# Warm-Ups



## basskiller (Feb 12, 2013)

I'm now going to talk about how to do a proper warm-up. While it is very difficult to prescribe a one-size-fits-all warm-up solution for all trainees under all circumstances I'll do my best to lay out some generalized guidelines for most trainees under most conditions. Most people take warm-ups for granted that have been training for a while. I'm often taken aback by the warm-ups that some of the trainees use, or in some cases don't use. I have seen everything from the extreme of not doing warm-ups at all because of fear that it will take away from their work sets. To warm-ups that are workouts in themselves.

A proper warm-up should warm-up the muscles and joints for a particular lift, and also prime CNS to fire. It should not be so little that you are not properly warmed and exposure yourself to potential injury, but should also not be so much that it leaves you drained for your work sets. As a trainer I'm often asked how should I warm-up? Man that is a big question and of course is determined by the particular lift being done, the amount of weight being used, and any joint or muscular limitations.

In general older trainees such as myself need a few more warm-up sets, and need to be extra cautious before going all out. But the more I train people, the more I realize that young people also need to be extra cautious and ensure they are properly warmed up before going all out. Because the way joints get abused is usually in the trainees younger earlier days when they feel invincible and that they can get away with anything-- they can't, it merely feels that way. Often times damage is being done and they are totally unaware of it. More often than not joint injuries are not the result of something going pop, but are the result of cumulative damage done over time.
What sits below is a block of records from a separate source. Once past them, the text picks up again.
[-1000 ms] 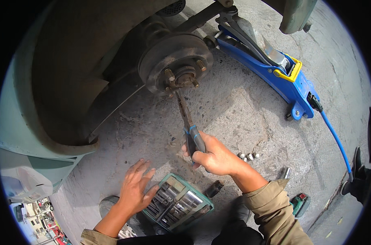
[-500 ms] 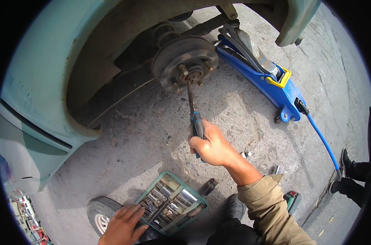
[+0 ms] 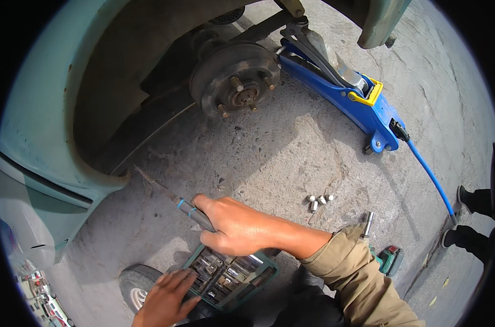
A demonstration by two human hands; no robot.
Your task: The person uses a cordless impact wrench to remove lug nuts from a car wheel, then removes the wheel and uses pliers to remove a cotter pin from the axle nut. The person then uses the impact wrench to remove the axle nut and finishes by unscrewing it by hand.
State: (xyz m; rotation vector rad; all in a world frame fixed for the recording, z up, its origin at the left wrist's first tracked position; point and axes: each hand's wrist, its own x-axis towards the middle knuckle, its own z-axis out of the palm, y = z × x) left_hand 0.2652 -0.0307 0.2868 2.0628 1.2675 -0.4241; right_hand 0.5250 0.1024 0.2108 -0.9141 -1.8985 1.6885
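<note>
My right hand point(image 3: 239, 226) is closed around the dark handles of a pair of long-nose pliers point(image 3: 187, 209). The pliers have blue trim, and their long jaws point up and left over the concrete, touching nothing. Under this hand lies an open green case point(image 3: 276, 267) of metal sockets, its top corner partly covered. My left hand point(image 3: 164, 300) rests palm down with loose fingers at the case's left edge, holding nothing. Farther off is the bare wheel hub point(image 3: 246, 97) with several studs, on a rusty brake drum point(image 3: 220, 73).
A blue floor jack point(image 3: 334, 95) stands right of the hub. Several lug nuts point(image 3: 314, 206), a long socket point(image 3: 369, 223) and a green power tool point(image 3: 389, 260) lie on the ground. The car's pale green fender point(image 3: 45, 114) fills the left, with a wheel point(image 3: 128, 278) below it.
My right hand has drawn the pliers off the hub, back and left toward the socket case, and turned them leftward. The lug nuts have come into fuller view. My left hand has barely moved.
</note>
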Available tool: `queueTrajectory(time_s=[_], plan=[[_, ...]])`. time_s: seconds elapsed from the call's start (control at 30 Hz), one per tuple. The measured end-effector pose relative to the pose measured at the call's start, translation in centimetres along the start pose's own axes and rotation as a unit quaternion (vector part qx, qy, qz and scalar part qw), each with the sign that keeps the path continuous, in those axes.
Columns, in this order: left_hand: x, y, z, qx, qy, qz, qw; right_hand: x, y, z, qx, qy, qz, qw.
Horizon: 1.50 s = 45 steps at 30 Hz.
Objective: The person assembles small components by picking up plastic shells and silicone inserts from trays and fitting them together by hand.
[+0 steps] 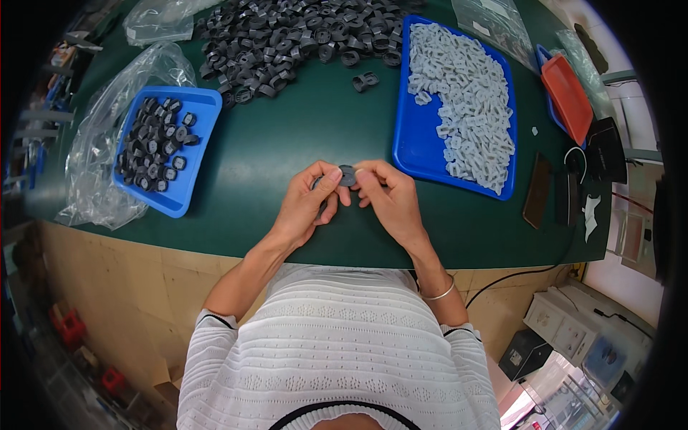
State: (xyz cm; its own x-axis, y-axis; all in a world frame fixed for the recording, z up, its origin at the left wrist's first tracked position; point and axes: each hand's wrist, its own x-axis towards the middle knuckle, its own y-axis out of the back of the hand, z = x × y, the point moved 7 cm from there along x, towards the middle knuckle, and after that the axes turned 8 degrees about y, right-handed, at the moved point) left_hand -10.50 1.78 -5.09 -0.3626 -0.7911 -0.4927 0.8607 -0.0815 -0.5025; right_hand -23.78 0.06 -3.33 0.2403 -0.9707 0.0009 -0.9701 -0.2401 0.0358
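Over the near middle of the table, my left hand (309, 197) pinches a dark grey round plastic part (347, 175) between thumb and fingers. More dark plastic shows behind the left fingers, partly covered. My right hand (390, 201) is closed, its thumb and index fingertips pressed together at the part's right edge. Whether a small piece sits between those right fingertips is too small to tell. Both wrists are held just above the table's front edge.
A blue tray (204, 118) at left holds small black round parts. Dark grey ring-shaped parts (301, 36) are heaped at the back. Another blue tray (419, 136) at right carries many small whitish pieces. Plastic bags (89, 154), a red tray (566, 97) and a phone-like slab (537, 190) lie around.
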Motion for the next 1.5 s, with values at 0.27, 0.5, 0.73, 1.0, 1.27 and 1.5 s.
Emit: queueTrajectory(time_s=[0.27, 0.5, 0.73, 1.0, 1.27, 1.5], plan=[[-1.1, 0.1, 0.1, 0.048, -0.063, 0.040, 0.996, 0.3, -1.0, -3.0, -0.156, 0.076, 0.037, 0.984], [-7.7, 5.5, 7.3, 0.311, -0.250, 0.288, 0.871, 0.0, -3.0, -3.6, -0.065, 0.084, -0.010, 0.994], [-14.5, 18.2, 18.0, 0.604, -0.329, 0.567, 0.454, -0.1, -0.2, -3.1, -0.127, 0.097, -0.013, 0.987], [-3.1, 3.7, 14.5, 0.607, -0.503, 0.299, 0.537, -0.3, 8.6, -5.8, -0.286, 0.175, 0.199, 0.921], [13.0, -4.4, 16.0, 0.679, -0.516, 0.216, 0.475, 1.6, 11.2, -6.8, -0.422, 0.226, 0.188, 0.858], [13.5, -4.9, 13.6, 0.744, -0.430, 0.167, 0.484, 6.1, 10.3, -6.6, -0.511, 0.235, 0.124, 0.817]])
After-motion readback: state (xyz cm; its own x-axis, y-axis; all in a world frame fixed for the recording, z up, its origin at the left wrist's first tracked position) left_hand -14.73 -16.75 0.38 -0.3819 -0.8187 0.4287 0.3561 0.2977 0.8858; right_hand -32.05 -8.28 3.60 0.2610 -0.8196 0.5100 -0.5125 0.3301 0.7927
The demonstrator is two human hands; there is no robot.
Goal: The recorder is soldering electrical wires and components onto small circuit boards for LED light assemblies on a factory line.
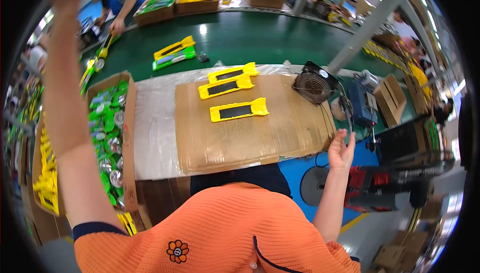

As you warm-up, fluid is pumped between the joints and the disks, providing lubricty that would not be there otherwise. It is also important to gradually warm up to slowly prime the CNS to fire as strongly as possible. Doing some light calisthenics or jogging and then hitting heavy weights without slowly warming up to your heavy work sets, will not adequately prime CNS to fire optimally.

When someone askes me, how should I warm-up? I often chuckle. Warm up for what? A 405 pound squat, or 105 pound barbell curl? Big difference here! It should be obvious that the barbell squat will take many more lifts, and start at higher warm-up poundage’s then the barbell curl. And it also matters what sequence the lifts are done in. Doing barbell curls after your heavy back work may require one set or in some cases for some trainees, none at all. While barbell squats done as the first exercise of the day will require a thorough warm-up of all the musculature involved.

Many bodybuilders do far too many reps for their warm-up sets, if you look at powerlifting you will see that they start out with lower weights, higher repetition sets, and then as the way climbs the repetitions decrease, usually to singles or doubles before the work sets even if they are repetition sets. This is an optimal way to warm-up for both bodybuilders and power lifters.

The best way to get ready to go and hit the heavy weights is my first doing a light five to 10 minute overall body warm up, An elliptical machine or light calisthenics, are probably optimal, but five to 10 minutes on the treadmill or just a brisk walk can do also. Okay, now your body as a unit is warmed up now it's hit the weights!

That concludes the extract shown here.